BRIEF
From the data below, set down exactly the lines between the one holding "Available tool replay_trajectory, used" and the one holding "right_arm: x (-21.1", inclusive, and no others.

##### THE DATA

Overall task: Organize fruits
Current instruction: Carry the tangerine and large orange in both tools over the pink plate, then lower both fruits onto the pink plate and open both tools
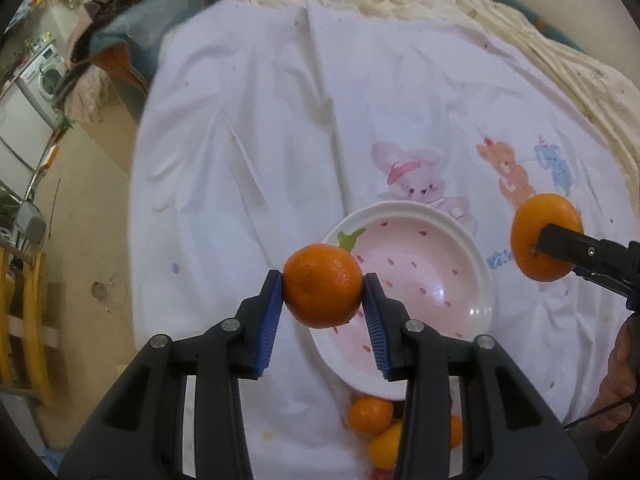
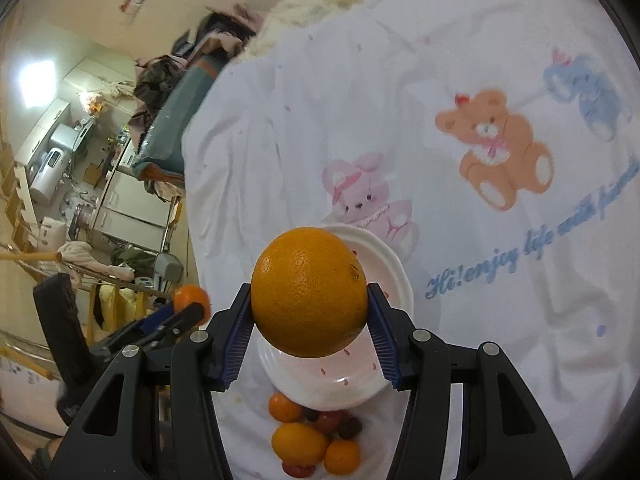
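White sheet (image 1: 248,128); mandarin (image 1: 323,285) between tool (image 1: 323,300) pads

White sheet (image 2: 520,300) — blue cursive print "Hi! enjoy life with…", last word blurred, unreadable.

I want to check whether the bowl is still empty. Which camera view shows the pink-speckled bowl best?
The left wrist view: the bowl shows most of its rim and inside, with no fruit in it; only the mandarin covers one edge. In the right wrist view the large orange hides much of the bowl.
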`<state>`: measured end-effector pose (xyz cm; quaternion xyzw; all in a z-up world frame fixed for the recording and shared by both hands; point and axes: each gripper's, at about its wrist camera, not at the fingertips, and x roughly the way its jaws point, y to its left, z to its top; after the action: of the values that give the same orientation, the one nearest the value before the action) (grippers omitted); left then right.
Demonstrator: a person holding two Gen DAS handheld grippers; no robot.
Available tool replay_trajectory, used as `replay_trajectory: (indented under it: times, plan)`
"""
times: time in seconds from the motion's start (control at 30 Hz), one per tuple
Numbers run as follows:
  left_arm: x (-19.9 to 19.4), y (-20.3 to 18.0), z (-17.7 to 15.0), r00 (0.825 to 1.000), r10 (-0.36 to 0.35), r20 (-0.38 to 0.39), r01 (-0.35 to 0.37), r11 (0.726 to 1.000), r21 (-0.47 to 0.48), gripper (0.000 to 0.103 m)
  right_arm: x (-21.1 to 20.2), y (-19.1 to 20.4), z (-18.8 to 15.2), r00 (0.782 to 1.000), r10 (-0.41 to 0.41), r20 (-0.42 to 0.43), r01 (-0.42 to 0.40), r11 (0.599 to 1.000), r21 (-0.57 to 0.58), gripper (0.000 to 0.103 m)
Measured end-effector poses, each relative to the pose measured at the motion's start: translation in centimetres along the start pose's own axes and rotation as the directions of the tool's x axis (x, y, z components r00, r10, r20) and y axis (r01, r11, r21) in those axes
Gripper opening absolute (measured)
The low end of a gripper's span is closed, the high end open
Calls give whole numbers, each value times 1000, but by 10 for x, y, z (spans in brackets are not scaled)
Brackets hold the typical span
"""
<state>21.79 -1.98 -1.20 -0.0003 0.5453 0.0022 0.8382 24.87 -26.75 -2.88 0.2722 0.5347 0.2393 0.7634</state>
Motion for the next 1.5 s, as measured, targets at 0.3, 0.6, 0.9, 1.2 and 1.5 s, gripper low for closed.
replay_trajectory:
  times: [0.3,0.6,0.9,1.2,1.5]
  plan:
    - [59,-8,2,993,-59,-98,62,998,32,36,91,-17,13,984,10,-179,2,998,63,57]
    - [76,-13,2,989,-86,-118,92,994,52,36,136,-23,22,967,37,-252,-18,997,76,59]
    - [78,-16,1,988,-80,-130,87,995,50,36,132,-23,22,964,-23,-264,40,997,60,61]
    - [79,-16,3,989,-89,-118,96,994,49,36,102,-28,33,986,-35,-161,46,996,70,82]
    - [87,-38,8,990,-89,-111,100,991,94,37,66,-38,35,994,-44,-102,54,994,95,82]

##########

EXPECTED ANSWER
Available tool replay_trajectory, used as `replay_trajectory: (indented under it: times, plan)`
"""
times: time in seconds from the motion's start (control at 30 Hz), one per tuple
Numbers run as follows:
  left_arm: x (-19.9 to 19.4), y (-20.3 to 18.0), z (-17.7 to 15.0), r00 (0.825 to 1.000), r10 (-0.36 to 0.35), r20 (-0.38 to 0.39), r01 (-0.35 to 0.37), r11 (0.726 to 1.000), r21 (-0.47 to 0.48), gripper (0.000 to 0.103 m)
  right_arm: x (-21.1 to 20.2), y (-19.1 to 20.4), z (-18.8 to 15.2), r00 (0.782 to 1.000), r10 (-0.41 to 0.41), r20 (-0.42 to 0.43), r01 (-0.42 to 0.40), r11 (0.599 to 1.000), r21 (-0.57 to 0.58), gripper (0.000 to 0.103 m)

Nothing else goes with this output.